Some people envision riding in a helicopter as a fun experience. Others think of it as an endeavor that might induce nausea. If you're scared that your upcoming ride in a helicopter will have you grabbing onto the trash can and holding your stomach -- rather than looking out the window with wonder -- here are some things to consider.
Most People Who Have Motion Sickness Do Suffer Nausea in a Helicopter
If you've suffered motion sickness in the past, regardless of the exact circumstances, riding in a helicopter is likely to trigger the same motion sickness symptoms. The ride is bouncier than riding in an airplane, and you can change altitude quickly, so if you're at all prone to motion sickness, a helicopter is a sure trigger.
On the other hand, if you have never suffered from motion sickness before — and you have embarked on your fair share of plane, train, and boat rides — there's no reason to suspect riding in a helicopter will be any different. An exception would be if you are pregnant. Even people who are not generally prone to motion sickness often suffer the symptoms when pregnant.
There Are Plenty of Ways to Control Motion Sickness on a Helicopter
If you're worried about motion sickness, here is the good news: there are plenty of ways to minimize it during your ride.
1. Take Dramamine or a similar medication.
About an hour before you are scheduled to take off, take a dose of Dramamine or another motion sickness medication. If the box presents a range of doses, such as anywhere from one to two pills, aim for the higher side of the dose just to be certain you won't become ill. Take the pills with a glass of water and a small snack, such as a granola bar or a banana. While you don't want to eat a big meal, having an empty stomach can make the nausea worse, too.
2. Take deep breaths.
Practice your deep breathing before you embark on your helicopter ride. Then, a few minutes before you embark, start taking moments to breathe deeply and remind yourself to relax. Repeat this process again when you're getting ready to take off, and then every few minutes while you are in the air. Sometimes, motion sickness is made worse by nervousness, and deep breathing will help calm your nerves.
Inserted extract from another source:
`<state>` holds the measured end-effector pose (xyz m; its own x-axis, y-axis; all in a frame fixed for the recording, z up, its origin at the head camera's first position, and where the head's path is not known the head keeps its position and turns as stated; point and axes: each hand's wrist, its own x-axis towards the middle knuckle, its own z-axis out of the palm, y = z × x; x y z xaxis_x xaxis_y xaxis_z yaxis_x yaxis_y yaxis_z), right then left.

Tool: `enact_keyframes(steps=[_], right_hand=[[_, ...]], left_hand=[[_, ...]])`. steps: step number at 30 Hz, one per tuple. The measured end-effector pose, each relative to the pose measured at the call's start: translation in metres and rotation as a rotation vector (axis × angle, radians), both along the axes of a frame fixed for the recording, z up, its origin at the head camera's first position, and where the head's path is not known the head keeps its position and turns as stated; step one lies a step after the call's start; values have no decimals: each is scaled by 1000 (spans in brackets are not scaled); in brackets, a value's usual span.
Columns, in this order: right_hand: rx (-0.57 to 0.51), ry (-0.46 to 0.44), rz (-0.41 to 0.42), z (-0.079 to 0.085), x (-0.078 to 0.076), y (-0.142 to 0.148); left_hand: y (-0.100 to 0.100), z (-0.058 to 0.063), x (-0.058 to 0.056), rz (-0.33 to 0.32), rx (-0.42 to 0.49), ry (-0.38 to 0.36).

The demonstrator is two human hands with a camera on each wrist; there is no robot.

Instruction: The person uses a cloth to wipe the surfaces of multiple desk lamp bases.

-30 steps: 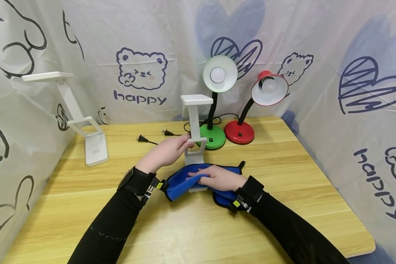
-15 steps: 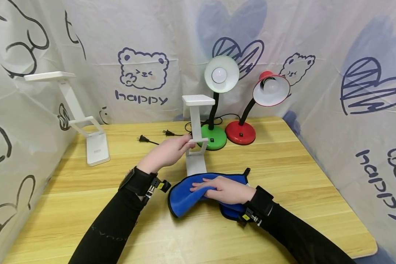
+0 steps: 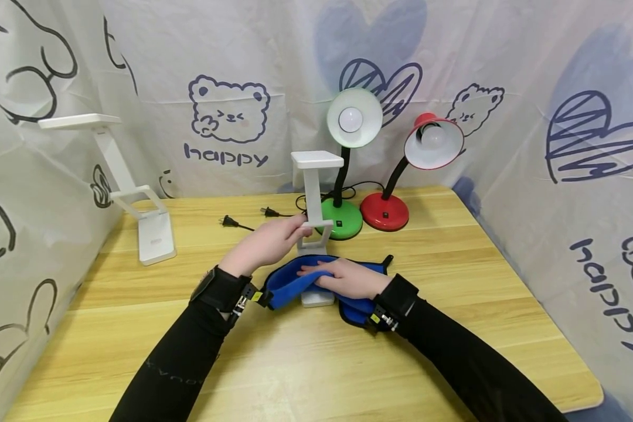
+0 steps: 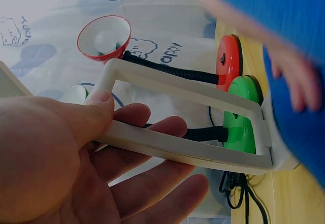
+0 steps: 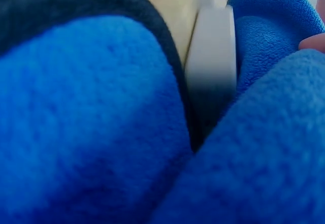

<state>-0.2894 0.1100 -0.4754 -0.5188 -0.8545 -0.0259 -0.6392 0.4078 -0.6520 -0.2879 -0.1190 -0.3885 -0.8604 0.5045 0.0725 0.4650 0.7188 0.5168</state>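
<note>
A white folding desk lamp (image 3: 312,190) stands upright at the table's middle. My left hand (image 3: 268,241) grips its hinged support frame (image 4: 177,88), the thumb on one side of the bar and fingers on the other. A blue cloth (image 3: 287,287) with black edging lies over the lamp's flat base (image 3: 316,300), whose front end shows below it. My right hand (image 3: 348,279) presses on the cloth with fingers extended, a fold caught between thumb and fingers. Blue cloth (image 5: 91,107) fills most of the right wrist view, beside a white strip of the base.
Behind the lamp stand a green-based lamp (image 3: 352,220) and a red-based lamp (image 3: 385,212). Two black plugs (image 3: 229,221) lie on the table left of them. Another white desk lamp (image 3: 156,237) stands far left. Printed curtains (image 3: 227,53) surround the table.
My right hand slid the cloth along the base toward the person, then back away toward the lamp's upright. My left hand kept its grip on the frame, and the lamp stayed in place.
</note>
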Motion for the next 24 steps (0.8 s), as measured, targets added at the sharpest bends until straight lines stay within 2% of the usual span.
enact_keyframes(steps=[6, 13, 19, 24], right_hand=[[6, 52, -57, -2, -19, -8], [23, 103, -29, -1, -24, -11], [27, 103, -39, 0, -19, -12], [31, 75, -29, 8, 1, -12]], left_hand=[[-1, 1, 1, 4, -5, -5], [0, 2, 0, 5, -7, 1], [1, 2, 0, 9, -4, 1], [0, 1, 1, 3, -1, 2]])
3. Look off into the distance.
Motion sickness can be caused, in part, by seeing items move past you at too fast a rate. So as you ride along in the helicopter, try looking at items off in the distance rather than looking at closer objects. Remember to blink as you gaze out the window, too. Forgetting to blink can make your vision blurry, which could lead to worsening nausea.
4. Sit in the front.
If you are able to choose your seat, pick one near the front of the helicopter. And make sure you are facing forward if at all possible. You will feel less disoriented if you are looking ahead of the helicopter. If you want to make sure you get this good seat, email your helicopter pilot or charter company before the ride so they can reserve the spot for you.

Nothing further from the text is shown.